Your copy should repeat each record below exactly and contain no images.
-------- RECORDS SHOWN
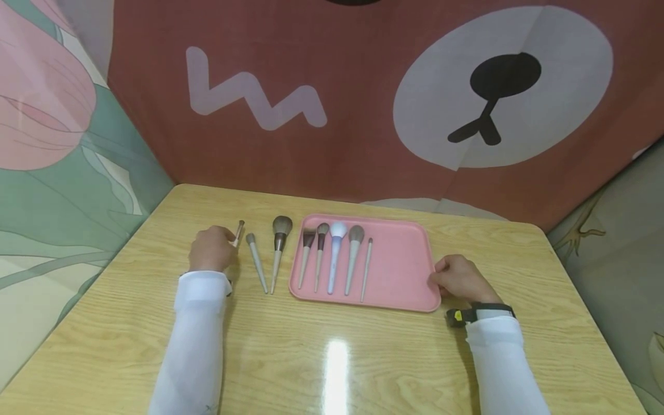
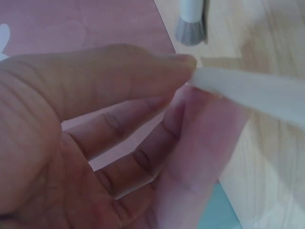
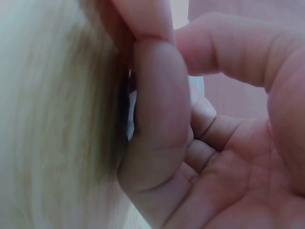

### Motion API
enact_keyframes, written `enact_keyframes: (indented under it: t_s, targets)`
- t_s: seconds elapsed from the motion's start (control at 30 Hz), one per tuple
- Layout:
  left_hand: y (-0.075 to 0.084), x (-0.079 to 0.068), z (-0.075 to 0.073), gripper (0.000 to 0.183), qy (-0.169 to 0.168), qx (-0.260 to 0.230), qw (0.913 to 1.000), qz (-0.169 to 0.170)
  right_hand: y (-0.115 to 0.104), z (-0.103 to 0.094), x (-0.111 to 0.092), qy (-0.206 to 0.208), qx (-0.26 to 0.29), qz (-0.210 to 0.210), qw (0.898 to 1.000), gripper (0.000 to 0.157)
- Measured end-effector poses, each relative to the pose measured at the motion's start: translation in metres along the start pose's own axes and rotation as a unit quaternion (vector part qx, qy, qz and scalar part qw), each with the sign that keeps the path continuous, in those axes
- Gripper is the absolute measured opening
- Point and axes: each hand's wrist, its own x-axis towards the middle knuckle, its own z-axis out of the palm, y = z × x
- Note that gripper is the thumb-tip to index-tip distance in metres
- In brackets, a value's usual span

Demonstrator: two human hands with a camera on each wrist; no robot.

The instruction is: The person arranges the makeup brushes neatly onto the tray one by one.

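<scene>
Between thumb and fingertips my left hand [image 1: 211, 248] pinches a small makeup brush [image 1: 240, 229] at the left of the table; its pale handle fills the right of the left wrist view. Just right of it lie a thin makeup brush with a grey head [image 1: 257, 262] and a large fluffy makeup brush [image 1: 280, 242]. My right hand [image 1: 460, 278] grips the right rim of a pink tray [image 1: 402, 265], thumb and fingers together there. In the tray several makeup brushes lie side by side, among them a white-headed one [image 1: 336, 248] and a very thin one [image 1: 367, 268].
The wooden table [image 1: 280, 357] ends at a brown wall hanging [image 1: 259, 155] with a cartoon face along its back edge. Patterned cloth [image 1: 67, 213] hangs at the left side. Bare tray floor shows right of the thin brush.
</scene>
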Motion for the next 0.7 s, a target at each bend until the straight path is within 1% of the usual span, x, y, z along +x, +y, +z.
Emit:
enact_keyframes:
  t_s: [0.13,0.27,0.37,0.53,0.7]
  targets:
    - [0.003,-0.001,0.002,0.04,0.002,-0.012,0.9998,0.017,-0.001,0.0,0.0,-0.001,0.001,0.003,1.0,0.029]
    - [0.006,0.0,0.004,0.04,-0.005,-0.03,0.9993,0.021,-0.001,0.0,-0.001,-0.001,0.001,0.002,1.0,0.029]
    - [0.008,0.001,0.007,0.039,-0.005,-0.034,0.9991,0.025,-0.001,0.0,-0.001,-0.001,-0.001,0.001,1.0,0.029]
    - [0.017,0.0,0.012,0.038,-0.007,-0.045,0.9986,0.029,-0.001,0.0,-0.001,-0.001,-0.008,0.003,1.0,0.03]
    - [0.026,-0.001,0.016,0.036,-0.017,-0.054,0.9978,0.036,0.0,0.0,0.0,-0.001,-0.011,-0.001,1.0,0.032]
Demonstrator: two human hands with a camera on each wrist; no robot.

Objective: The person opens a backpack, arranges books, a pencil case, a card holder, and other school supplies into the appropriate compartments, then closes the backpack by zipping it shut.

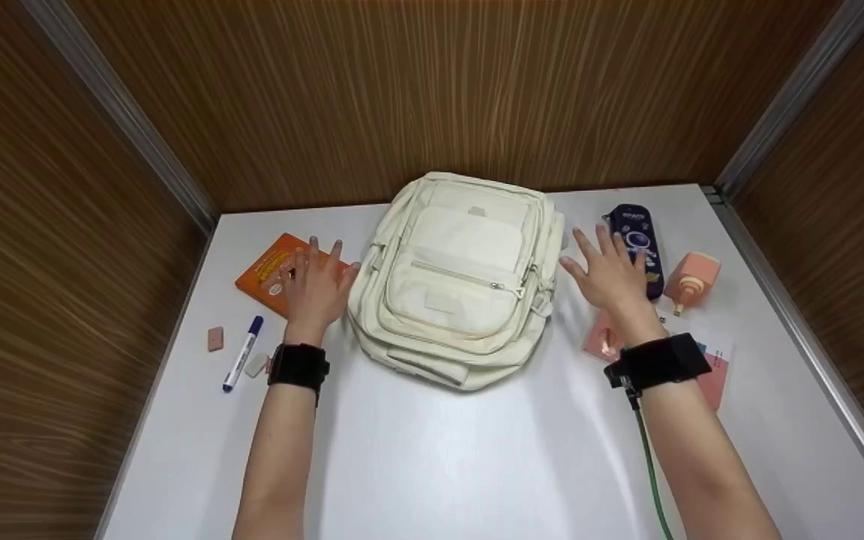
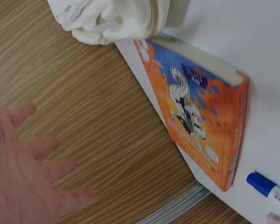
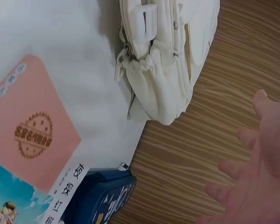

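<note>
A cream backpack [image 1: 462,300] lies front side up in the middle of the white table. To its left, my left hand [image 1: 316,292] is held with fingers spread and overlaps an orange book [image 1: 263,276] in the head view. The left wrist view shows that book's blue and orange cover [image 2: 191,107] apart from the fingers. On the other side of the bag my right hand [image 1: 612,277] has its fingers spread and holds nothing. It partly covers a dark blue pencil case [image 1: 631,217] and a pink-covered book [image 1: 601,337], whose cover [image 3: 42,112] shows in the right wrist view.
At the left lie a blue-capped marker [image 1: 243,354], a small pink block [image 1: 215,339] and a small white piece [image 1: 256,365]. A pink container with a nozzle [image 1: 694,277] is at the right. Wood-grain panels [image 1: 477,97] enclose the table's back and sides.
</note>
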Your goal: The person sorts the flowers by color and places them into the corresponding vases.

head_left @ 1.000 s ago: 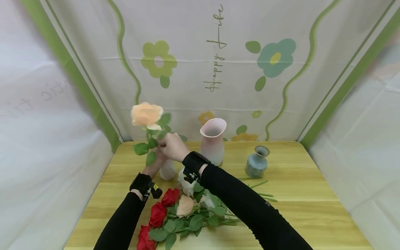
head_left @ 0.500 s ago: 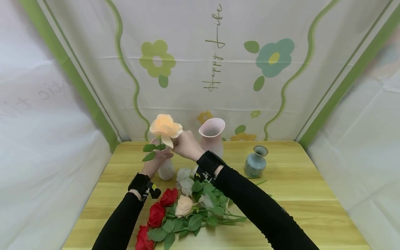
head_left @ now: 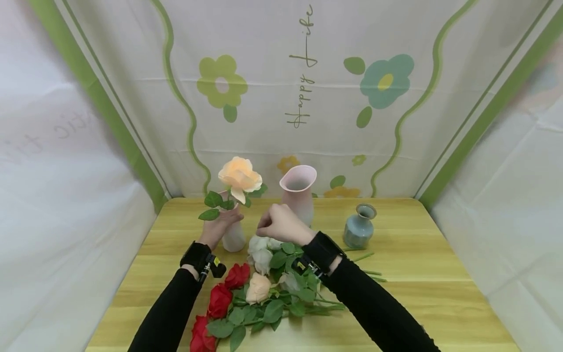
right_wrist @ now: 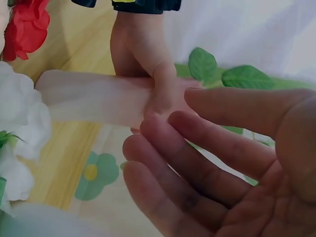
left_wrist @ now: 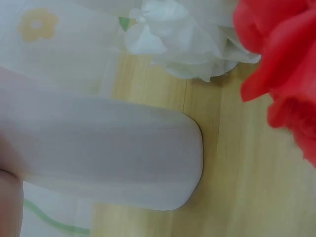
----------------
RESULT FOR THIS TASK =>
### Motion API
enact_keyframes, written `enact_keyframes: (indented under it: t_s, targets)`
- t_s: seconds elapsed from the motion's start (control at 30 Hz), one per tuple
- Layout:
  left_hand: y (-0.075 to 0.084), x (-0.079 to 0.068), z (-0.075 to 0.073), gripper (0.000 to 0.183), qy (-0.169 to 0.168), qx (-0.260 to 0.230), qw (0.913 to 1.000), qz (-0.169 to 0.170)
  right_hand: y (-0.115 to 0.104), z (-0.103 to 0.094), x (-0.111 to 0.092), qy (-0.206 to 0.208), qx (-0.26 to 0.29), qz (-0.210 to 0.210), qw (0.898 to 1.000), gripper (0.000 to 0.157)
- Measured end-effector poses, each relative to the pose measured at the motion's start: translation in metres along the start pose's own axes and rotation as a unit quaternion (vector part qx, qy, qz and scalar part qw), each with the sign that keeps the path continuous, in those axes
- Gripper is the absolute measured opening
- Point and axes: each hand's wrist, its own x-axis towards the middle knuckle, its own z-axis out of the palm, y = z × x
- Note that gripper is the thumb-tip to index-tip distance in metres
- In brackets, a value's usual span

Demonstrator: two human hands with a camera on each wrist; no robot.

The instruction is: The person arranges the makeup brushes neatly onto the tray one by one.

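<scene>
Between thumb and fingertips my left hand [image 1: 211, 248] pinches a small makeup brush [image 1: 240, 229] at the left of the table; its pale handle fills the right of the left wrist view. Just right of it lie a thin makeup brush with a grey head [image 1: 257, 262] and a large fluffy makeup brush [image 1: 280, 242]. My right hand [image 1: 460, 278] grips the right rim of a pink tray [image 1: 402, 265], thumb and fingers together there. In the tray several makeup brushes lie side by side, among them a white-headed one [image 1: 336, 248] and a very thin one [image 1: 367, 268].
The wooden table [image 1: 280, 357] ends at a brown wall hanging [image 1: 259, 155] with a cartoon face along its back edge. Patterned cloth [image 1: 67, 213] hangs at the left side. Bare tray floor shows right of the thin brush.
</scene>
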Motion for the next 0.7 s, a target at each bend until the straight path is within 1% of the usual span, x, y, z along +x, +y, +z.
Emit:
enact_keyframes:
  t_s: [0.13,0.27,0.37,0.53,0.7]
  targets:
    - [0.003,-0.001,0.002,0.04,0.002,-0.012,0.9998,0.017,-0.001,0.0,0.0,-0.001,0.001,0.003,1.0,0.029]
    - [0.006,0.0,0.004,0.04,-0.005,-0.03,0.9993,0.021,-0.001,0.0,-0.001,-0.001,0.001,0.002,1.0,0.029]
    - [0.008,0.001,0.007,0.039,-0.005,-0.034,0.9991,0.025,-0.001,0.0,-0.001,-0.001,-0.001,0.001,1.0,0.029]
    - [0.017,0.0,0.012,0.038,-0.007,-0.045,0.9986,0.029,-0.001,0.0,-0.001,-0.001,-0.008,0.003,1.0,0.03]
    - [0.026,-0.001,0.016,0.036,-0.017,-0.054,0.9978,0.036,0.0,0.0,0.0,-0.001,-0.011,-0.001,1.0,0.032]
Demonstrator: two human hands with a camera on each wrist; no robot.

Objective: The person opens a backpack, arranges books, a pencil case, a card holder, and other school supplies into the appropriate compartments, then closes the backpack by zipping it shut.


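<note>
A cream backpack [image 1: 462,300] lies front side up in the middle of the white table. To its left, my left hand [image 1: 316,292] is held with fingers spread and overlaps an orange book [image 1: 263,276] in the head view. The left wrist view shows that book's blue and orange cover [image 2: 191,107] apart from the fingers. On the other side of the bag my right hand [image 1: 612,277] has its fingers spread and holds nothing. It partly covers a dark blue pencil case [image 1: 631,217] and a pink-covered book [image 1: 601,337], whose cover [image 3: 42,112] shows in the right wrist view.
At the left lie a blue-capped marker [image 1: 243,354], a small pink block [image 1: 215,339] and a small white piece [image 1: 256,365]. A pink container with a nozzle [image 1: 694,277] is at the right. Wood-grain panels [image 1: 477,97] enclose the table's back and sides.
</note>
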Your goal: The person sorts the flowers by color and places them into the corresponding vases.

head_left @ 1.000 s ago: 
head_left @ 0.500 s ago: 
head_left @ now: 
right_wrist @ now: 
left_wrist @ now: 

The exercise asks for nothing more.